A vertical route starting from the first column could be a student's route with stride 4, but it is ignored because it contains only two footprints. Also, the points at row 2 column 3, row 3 column 4, and row 6 column 7 lie on one straight line and contain three footprints, but their gaps are not equal, so they are not accepted as one student's route.
Other students' footprints may lie on the same line as a student's route. For example, in the figure above, (2, 1), (2, 3), (2, 5), and (2, 7) form one student's route, while (2, 6) on the same line may have been left by another student. Some footprints may even be old traces from a previous snowfall rather than footprints left this time.
Dasom is known to leave the most footprints. Given the final state, find the maximum number of footprints in a route that could be attributed to Dasom. For Figure 4, the answer is 7, because a student who stepped on all seven cells horizontally along the sixth row can be considered Dasom.
The first line contains two integers R and C, the number of rows and columns of the terrace. (1 ≤ R, C ≤ 5000)
The second line contains an integer N, the number of cells that contain footprints. (3 ≤ N ≤ 5000)

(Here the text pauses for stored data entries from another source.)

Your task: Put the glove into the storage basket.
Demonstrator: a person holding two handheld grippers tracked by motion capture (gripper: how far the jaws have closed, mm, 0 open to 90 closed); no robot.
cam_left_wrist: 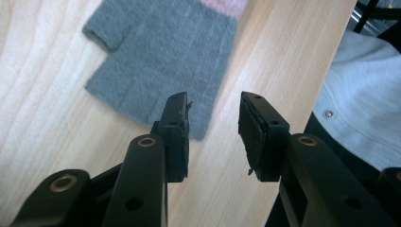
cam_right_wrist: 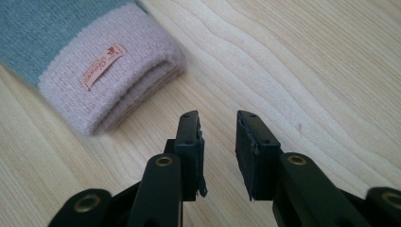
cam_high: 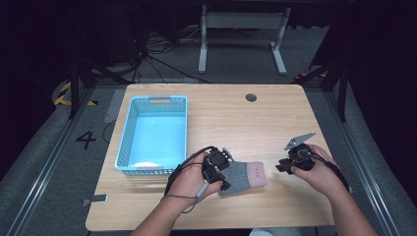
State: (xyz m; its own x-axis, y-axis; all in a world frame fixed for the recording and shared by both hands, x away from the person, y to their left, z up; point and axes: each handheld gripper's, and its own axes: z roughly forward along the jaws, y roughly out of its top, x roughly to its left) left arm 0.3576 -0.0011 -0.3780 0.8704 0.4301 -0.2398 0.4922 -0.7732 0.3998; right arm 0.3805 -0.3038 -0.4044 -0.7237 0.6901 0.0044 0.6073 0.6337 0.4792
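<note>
A grey knitted fingerless glove with a pale pink cuff (cam_high: 243, 178) lies flat on the light wooden surface (cam_high: 275, 118), near its front edge and a little left of centre in the high view. The pink cuff points toward three o'clock there, and the grey finger end points toward nine o'clock, where the left tool (cam_high: 225, 173) sits. In the left gripper view the left tool (cam_left_wrist: 213, 124) has its jaws standing moderately apart with nothing between them; one pad (cam_left_wrist: 178, 135) hangs over the lower edge of the grey glove (cam_left_wrist: 161, 61) without pressing it, and the other is over bare wood close to the surface's edge. The right tool (cam_high: 278, 167) is at about three o'clock from the glove in the high view, just beside the cuff but apart from it. In the right gripper view the right tool (cam_right_wrist: 218, 142) also holds its jaws moderately apart and empty over bare wood, with the folded pink cuff and its small orange label (cam_right_wrist: 101, 66) at about eleven o'clock from the tips. A light blue perforated plastic basket (cam_high: 129, 142) stands on the surface at roughly ten o'clock from the glove, near the left tool but not touching the glove.
</note>
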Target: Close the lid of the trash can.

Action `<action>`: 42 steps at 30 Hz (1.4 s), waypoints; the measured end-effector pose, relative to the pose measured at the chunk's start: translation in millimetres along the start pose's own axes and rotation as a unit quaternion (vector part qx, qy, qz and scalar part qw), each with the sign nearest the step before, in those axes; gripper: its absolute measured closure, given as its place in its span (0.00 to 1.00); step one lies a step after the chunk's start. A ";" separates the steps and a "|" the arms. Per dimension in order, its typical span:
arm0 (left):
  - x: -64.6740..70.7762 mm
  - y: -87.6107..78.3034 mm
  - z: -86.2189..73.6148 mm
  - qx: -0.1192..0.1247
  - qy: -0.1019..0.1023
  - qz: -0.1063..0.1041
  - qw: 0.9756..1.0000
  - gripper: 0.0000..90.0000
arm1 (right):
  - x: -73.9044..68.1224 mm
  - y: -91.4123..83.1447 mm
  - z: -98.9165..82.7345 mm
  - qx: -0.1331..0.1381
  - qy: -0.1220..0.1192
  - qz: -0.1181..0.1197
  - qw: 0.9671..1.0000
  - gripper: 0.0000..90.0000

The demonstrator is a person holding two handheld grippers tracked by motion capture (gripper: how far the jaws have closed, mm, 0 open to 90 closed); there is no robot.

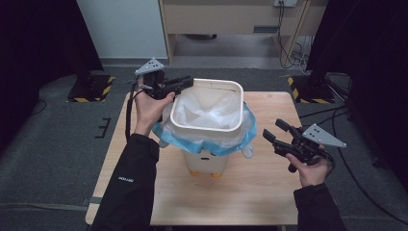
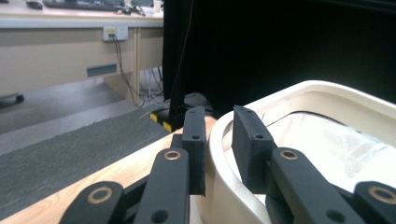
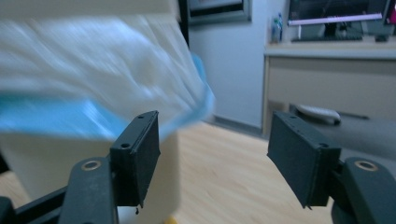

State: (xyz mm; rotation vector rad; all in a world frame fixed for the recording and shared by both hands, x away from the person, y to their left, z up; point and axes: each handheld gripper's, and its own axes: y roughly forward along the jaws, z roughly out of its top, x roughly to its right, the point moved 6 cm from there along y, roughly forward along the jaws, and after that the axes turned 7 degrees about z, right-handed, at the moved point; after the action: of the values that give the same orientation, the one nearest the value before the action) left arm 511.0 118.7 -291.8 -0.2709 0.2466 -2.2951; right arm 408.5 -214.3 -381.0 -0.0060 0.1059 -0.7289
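High view: a cream-white square plastic waste bin (image 1: 207, 130) stands near the middle of a light wooden table (image 1: 250, 192), lined with a translucent white plastic bag with a blue hem (image 1: 240, 137) that is folded out over the rim and hangs down the bin's sides. The left gripper (image 1: 185, 83), held in the person's left hand (image 1: 151, 107), sits at the bin's far-left corner, its black jaws reaching across the rim. The right gripper (image 1: 275, 131), in the right hand (image 1: 312, 171), is raised off the table to the right of the bin, apart from it, jaws parted with nothing between them. Left gripper view: the jaws straddle the bin's thick rim (image 2: 224, 140), one outside the wall and one inside over the liner; they are drawn close, and the pads appear to press the rim, though the contact itself is partly hidden by the wall. Right gripper view: the picture is blurred; the jaws stand roughly half open and empty, the blue hem of the bag (image 3: 60, 119) and the bin wall behind the left-hand jaw, bare table between them.
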 end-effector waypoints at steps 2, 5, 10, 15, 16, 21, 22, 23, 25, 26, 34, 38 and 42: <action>0.9 3.5 -3.0 -0.017 0.012 0.014 1.000 0.83 | -8.7 1.3 9.6 0.017 0.000 0.012 1.000 0.42; 3.9 6.6 -3.4 -0.016 0.013 0.012 1.000 0.83 | -25.5 5.4 27.0 0.038 -0.005 0.038 0.999 0.44; 6.7 6.2 -3.5 -0.006 0.019 0.020 1.000 0.79 | -52.5 13.4 57.2 0.074 -0.019 0.077 0.994 0.44; 4.1 4.1 -6.5 0.003 0.015 0.026 1.000 0.76 | -75.9 27.5 81.0 0.078 -0.029 0.108 0.991 0.41; 3.3 3.3 -7.7 0.006 0.017 0.026 0.999 0.77 | -80.0 31.3 82.4 0.073 -0.032 0.113 0.990 0.41; 1.0 2.0 -16.2 0.006 0.021 0.029 0.999 0.80 | -87.2 45.8 73.4 0.058 -0.024 0.123 0.990 0.43; 0.8 2.5 -18.5 0.004 0.019 0.027 0.999 0.80 | -86.8 46.9 70.7 0.057 -0.021 0.125 0.990 0.43; 0.7 3.4 -21.5 0.003 0.020 0.027 0.999 0.80 | -86.4 47.8 67.7 0.054 -0.019 0.125 0.990 0.43; 0.1 4.7 -24.8 0.002 0.017 0.027 0.999 0.80 | -84.9 49.4 61.2 0.050 -0.017 0.123 0.991 0.43; 0.2 5.1 -25.5 0.005 0.010 0.023 1.000 0.80 | -83.7 49.6 58.2 0.047 -0.014 0.123 0.991 0.43; 0.0 1.5 -21.2 0.018 0.018 0.048 0.999 0.65 | -79.0 47.1 49.4 0.051 0.006 0.121 0.991 0.41; -2.5 -9.1 -15.1 0.044 0.013 0.068 0.997 0.49 | -70.0 39.6 53.8 0.061 -0.002 0.098 0.993 0.32; -3.0 -23.4 -12.0 0.061 0.017 0.085 0.994 0.41 | -54.9 28.0 54.1 0.076 0.012 0.072 0.994 0.25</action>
State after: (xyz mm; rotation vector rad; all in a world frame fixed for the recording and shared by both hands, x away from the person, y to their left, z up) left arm 493.3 137.6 -297.6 -0.1421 0.1406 -2.1368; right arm 391.8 -158.6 -323.2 0.1538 0.0725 -0.5914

Each of the next N lines contains one footprint coordinate. Each line has two integers separated by a space: the row coordinate and the column coordinate. The coordinates are at least 1 and at most R and C respectively. Even if several students stepped on the same cell, that coordinate appears only once.
Output the largest number of footprints in any route that could be attributed to Dasom. If no student route satisfies the conditions, output 0.